• **What you are asked to do**
Repeat the entire listing exactly. Omit all pictures.
##### Collected material #####
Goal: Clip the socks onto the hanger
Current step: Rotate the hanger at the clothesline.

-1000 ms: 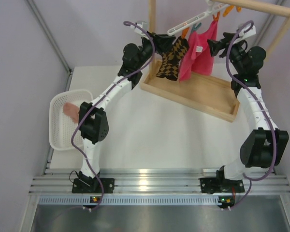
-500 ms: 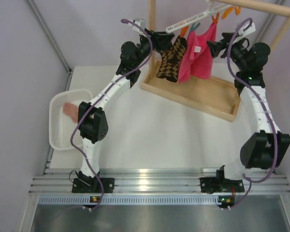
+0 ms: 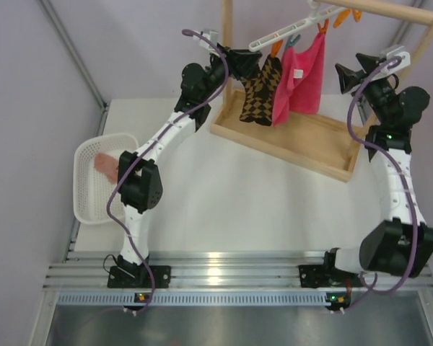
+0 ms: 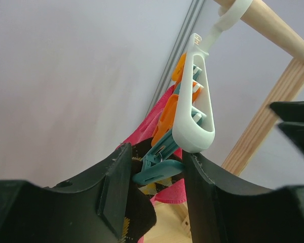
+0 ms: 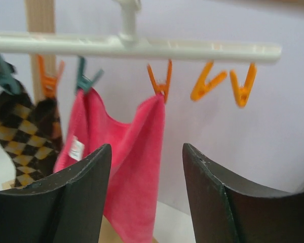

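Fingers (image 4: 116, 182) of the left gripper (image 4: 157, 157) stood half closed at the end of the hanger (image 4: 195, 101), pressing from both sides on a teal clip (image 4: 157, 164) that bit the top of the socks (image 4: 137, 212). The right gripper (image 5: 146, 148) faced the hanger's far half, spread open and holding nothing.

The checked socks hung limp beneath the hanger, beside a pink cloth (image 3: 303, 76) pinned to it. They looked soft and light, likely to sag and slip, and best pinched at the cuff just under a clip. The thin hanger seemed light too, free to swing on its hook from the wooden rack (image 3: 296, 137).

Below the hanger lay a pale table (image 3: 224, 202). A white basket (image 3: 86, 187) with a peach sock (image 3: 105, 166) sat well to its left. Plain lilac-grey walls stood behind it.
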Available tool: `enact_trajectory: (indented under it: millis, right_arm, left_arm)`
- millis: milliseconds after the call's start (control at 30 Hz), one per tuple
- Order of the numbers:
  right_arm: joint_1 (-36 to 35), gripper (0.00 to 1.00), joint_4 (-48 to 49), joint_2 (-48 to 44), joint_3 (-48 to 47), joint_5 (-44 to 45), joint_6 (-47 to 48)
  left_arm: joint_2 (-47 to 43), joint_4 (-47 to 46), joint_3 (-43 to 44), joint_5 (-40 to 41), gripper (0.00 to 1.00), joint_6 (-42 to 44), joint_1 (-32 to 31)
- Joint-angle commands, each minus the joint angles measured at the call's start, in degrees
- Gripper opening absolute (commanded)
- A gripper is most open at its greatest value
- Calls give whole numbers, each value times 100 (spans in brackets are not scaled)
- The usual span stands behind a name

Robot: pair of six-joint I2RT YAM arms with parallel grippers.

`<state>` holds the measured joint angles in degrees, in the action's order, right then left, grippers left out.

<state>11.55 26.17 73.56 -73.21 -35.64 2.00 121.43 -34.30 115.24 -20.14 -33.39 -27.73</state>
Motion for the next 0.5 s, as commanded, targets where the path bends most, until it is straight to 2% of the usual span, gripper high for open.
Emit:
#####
• **Written answer**
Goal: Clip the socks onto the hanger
Current step: Rotate the hanger at the clothesline.

-1000 ms: 
-500 ms: 
+0 ms: 
+0 ms: 
+0 ms: 

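Fingers (image 4: 116, 182) of the left gripper (image 4: 157, 157) stood half closed at the end of the hanger (image 4: 195, 101), pressing from both sides on a teal clip (image 4: 157, 164) that bit the top of the socks (image 4: 137, 212). The right gripper (image 5: 146, 148) faced the hanger's far half, spread open and holding nothing.

The checked socks hung limp beneath the hanger, beside a pink cloth (image 3: 303, 76) pinned to it. They looked soft and light, likely to sag and slip, and best pinched at the cuff just under a clip. The thin hanger seemed light too, free to swing on its hook from the wooden rack (image 3: 296, 137).

Below the hanger lay a pale table (image 3: 224, 202). A white basket (image 3: 86, 187) with a peach sock (image 3: 105, 166) sat well to its left. Plain lilac-grey walls stood behind it.
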Available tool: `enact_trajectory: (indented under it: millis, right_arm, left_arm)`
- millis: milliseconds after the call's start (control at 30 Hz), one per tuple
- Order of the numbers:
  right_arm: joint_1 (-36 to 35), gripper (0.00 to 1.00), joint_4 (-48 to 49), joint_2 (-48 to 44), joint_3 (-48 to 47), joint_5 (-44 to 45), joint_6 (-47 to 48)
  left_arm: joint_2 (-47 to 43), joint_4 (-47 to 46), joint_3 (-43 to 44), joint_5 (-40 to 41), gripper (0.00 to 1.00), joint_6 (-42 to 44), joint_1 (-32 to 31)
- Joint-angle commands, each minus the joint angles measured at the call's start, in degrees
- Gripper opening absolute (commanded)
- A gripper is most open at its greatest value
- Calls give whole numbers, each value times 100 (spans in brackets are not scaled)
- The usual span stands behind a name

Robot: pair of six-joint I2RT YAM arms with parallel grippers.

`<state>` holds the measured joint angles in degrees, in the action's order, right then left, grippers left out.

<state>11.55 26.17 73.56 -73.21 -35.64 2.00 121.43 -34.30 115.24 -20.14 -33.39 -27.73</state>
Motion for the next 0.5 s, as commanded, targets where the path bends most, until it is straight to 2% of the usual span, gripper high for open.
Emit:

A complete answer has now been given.